*Problem to solve*: Output the material exactly, line by line.

*Entries shown*:
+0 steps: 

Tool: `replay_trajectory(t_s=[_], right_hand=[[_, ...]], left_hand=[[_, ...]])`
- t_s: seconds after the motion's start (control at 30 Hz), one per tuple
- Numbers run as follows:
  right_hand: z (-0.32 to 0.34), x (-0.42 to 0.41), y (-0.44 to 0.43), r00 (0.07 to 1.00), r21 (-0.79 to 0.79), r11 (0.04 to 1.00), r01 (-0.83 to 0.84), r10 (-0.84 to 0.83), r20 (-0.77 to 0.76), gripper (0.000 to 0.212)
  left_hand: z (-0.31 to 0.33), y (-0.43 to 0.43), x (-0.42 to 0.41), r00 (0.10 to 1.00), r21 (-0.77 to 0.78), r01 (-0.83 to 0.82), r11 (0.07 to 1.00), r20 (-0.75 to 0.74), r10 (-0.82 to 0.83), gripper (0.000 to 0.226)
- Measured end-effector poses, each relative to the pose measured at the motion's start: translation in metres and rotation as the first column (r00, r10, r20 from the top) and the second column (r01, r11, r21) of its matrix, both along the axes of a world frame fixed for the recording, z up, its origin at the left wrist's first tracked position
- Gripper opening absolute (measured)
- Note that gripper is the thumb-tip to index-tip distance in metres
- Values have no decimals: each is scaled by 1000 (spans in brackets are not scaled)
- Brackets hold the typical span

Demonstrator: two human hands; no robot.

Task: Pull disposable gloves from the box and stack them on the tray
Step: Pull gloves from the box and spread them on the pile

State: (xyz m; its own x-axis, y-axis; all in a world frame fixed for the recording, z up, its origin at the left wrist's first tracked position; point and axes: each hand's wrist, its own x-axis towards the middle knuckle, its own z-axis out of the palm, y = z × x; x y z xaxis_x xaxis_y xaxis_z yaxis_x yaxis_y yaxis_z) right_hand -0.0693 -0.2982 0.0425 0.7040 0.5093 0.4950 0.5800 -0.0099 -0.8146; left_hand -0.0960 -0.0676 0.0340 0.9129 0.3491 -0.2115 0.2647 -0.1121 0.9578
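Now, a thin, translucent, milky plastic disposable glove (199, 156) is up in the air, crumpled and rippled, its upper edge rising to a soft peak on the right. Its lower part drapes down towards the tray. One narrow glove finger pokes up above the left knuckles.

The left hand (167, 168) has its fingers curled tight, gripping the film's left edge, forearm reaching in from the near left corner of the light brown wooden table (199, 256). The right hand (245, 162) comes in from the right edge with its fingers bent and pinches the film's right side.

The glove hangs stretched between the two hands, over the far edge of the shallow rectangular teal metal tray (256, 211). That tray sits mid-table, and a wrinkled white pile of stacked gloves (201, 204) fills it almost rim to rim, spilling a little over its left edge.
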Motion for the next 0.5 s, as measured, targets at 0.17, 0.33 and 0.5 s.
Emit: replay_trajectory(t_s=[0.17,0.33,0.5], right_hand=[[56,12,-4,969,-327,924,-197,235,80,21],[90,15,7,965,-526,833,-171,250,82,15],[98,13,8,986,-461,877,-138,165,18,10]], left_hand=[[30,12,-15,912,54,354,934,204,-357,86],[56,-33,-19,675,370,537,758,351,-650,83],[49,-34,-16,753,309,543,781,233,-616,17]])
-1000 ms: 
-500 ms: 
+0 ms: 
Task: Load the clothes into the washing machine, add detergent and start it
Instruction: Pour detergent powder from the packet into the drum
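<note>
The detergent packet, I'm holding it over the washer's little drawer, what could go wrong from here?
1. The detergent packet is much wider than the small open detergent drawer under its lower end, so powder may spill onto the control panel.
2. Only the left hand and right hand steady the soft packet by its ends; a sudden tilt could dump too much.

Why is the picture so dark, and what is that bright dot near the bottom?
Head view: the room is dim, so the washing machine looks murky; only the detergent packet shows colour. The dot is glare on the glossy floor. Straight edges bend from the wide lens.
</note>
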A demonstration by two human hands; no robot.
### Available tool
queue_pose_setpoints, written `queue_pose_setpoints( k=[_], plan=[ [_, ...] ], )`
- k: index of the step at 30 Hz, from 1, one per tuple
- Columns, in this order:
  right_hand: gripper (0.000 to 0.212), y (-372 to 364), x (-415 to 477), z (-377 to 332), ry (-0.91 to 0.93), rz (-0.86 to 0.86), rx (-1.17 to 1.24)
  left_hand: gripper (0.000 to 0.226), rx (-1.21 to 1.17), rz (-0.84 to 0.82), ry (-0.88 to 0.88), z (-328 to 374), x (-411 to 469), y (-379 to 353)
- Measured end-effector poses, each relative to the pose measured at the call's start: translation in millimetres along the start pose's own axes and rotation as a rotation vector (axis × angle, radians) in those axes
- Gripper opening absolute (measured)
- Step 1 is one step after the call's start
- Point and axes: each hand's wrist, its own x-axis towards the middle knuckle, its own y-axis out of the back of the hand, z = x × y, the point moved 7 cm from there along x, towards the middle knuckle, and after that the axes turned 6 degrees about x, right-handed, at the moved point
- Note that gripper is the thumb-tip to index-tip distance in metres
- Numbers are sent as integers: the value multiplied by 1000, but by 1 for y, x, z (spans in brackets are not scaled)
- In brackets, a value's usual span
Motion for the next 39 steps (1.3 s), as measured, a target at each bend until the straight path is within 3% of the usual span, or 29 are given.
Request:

*Output*:
+0 steps: 

Tool: `replay_trajectory(t_s=[_], right_hand=[[_, ...]], left_hand=[[_, ...]])`
- t_s: seconds after the motion's start (control at 30 Hz), one per tuple
- Numbers run as follows:
  right_hand: z (-0.32 to 0.34), x (-0.42 to 0.41), y (-0.44 to 0.43), r00 (0.07 to 1.00), r21 (-0.79 to 0.79), r11 (0.04 to 1.00), r01 (-0.83 to 0.84), r10 (-0.84 to 0.83), r20 (-0.77 to 0.76), gripper (0.000 to 0.212)
  left_hand: z (-0.31 to 0.33), y (-0.43 to 0.43), x (-0.42 to 0.41), r00 (0.10 to 1.00), r21 (-0.77 to 0.78), r01 (-0.83 to 0.82), r11 (0.07 to 1.00), r20 (-0.75 to 0.74), r10 (-0.82 to 0.83), gripper (0.000 to 0.226)
- Measured end-effector poses, each relative to the pose measured at the motion's start: translation in metres and rotation as the first column (r00, r10, r20 from the top) and the second column (r01, r11, r21) of its matrix, both along the axes of a world frame fixed for the recording, z up, its origin at the left wrist's first tracked position
- Gripper opening absolute (measured)
- Note that gripper is the thumb-tip to index-tip distance in metres
- Values have no decimals: each is scaled by 1000 (spans in brackets are not scaled)
- Brackets hold the typical span

Demonstrator: two human hands; no robot.

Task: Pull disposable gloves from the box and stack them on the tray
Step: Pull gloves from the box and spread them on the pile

State: (xyz m; its own x-axis, y-axis; all in a world frame fixed for the recording, z up, its origin at the left wrist's first tracked position; point and axes: each hand's wrist, its own x-axis towards the middle knuckle, its own z-axis out of the palm, y = z × x; x y z xaxis_x xaxis_y xaxis_z yaxis_x yaxis_y yaxis_z) right_hand -0.0693 -0.2982 0.0425 0.7040 0.5093 0.4950 0.5800 -0.0099 -0.8146; left_hand -0.0960 -0.0676 0.0340 0.9129 0.3491 -0.2115 0.2647 -0.1121 0.9578
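Now, a thin, translucent, milky plastic disposable glove (199, 156) is up in the air, crumpled and rippled, its upper edge rising to a soft peak on the right. Its lower part drapes down towards the tray. One narrow glove finger pokes up above the left knuckles.

The left hand (167, 168) has its fingers curled tight, gripping the film's left edge, forearm reaching in from the near left corner of the light brown wooden table (199, 256). The right hand (245, 162) comes in from the right edge with its fingers bent and pinches the film's right side.

The glove hangs stretched between the two hands, over the far edge of the shallow rectangular teal metal tray (256, 211). That tray sits mid-table, and a wrinkled white pile of stacked gloves (201, 204) fills it almost rim to rim, spilling a little over its left edge.
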Motion for the next 0.5 s, as measured, targets at 0.17, 0.33 and 0.5 s.
Emit: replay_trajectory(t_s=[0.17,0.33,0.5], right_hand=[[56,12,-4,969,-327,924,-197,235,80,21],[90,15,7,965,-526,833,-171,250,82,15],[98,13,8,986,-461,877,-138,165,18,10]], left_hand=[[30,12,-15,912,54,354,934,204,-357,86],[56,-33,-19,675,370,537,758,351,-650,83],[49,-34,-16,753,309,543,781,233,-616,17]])
-1000 ms: 
-500 ms: 
+0 ms: 
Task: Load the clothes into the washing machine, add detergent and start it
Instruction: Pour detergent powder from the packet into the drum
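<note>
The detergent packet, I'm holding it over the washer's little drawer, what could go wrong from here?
1. The detergent packet is much wider than the small open detergent drawer under its lower end, so powder may spill onto the control panel.
2. Only the left hand and right hand steady the soft packet by its ends; a sudden tilt could dump too much.

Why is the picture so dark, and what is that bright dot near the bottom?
Head view: the room is dim, so the washing machine looks murky; only the detergent packet shows colour. The dot is glare on the glossy floor. Straight edges bend from the wide lens.
</note>
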A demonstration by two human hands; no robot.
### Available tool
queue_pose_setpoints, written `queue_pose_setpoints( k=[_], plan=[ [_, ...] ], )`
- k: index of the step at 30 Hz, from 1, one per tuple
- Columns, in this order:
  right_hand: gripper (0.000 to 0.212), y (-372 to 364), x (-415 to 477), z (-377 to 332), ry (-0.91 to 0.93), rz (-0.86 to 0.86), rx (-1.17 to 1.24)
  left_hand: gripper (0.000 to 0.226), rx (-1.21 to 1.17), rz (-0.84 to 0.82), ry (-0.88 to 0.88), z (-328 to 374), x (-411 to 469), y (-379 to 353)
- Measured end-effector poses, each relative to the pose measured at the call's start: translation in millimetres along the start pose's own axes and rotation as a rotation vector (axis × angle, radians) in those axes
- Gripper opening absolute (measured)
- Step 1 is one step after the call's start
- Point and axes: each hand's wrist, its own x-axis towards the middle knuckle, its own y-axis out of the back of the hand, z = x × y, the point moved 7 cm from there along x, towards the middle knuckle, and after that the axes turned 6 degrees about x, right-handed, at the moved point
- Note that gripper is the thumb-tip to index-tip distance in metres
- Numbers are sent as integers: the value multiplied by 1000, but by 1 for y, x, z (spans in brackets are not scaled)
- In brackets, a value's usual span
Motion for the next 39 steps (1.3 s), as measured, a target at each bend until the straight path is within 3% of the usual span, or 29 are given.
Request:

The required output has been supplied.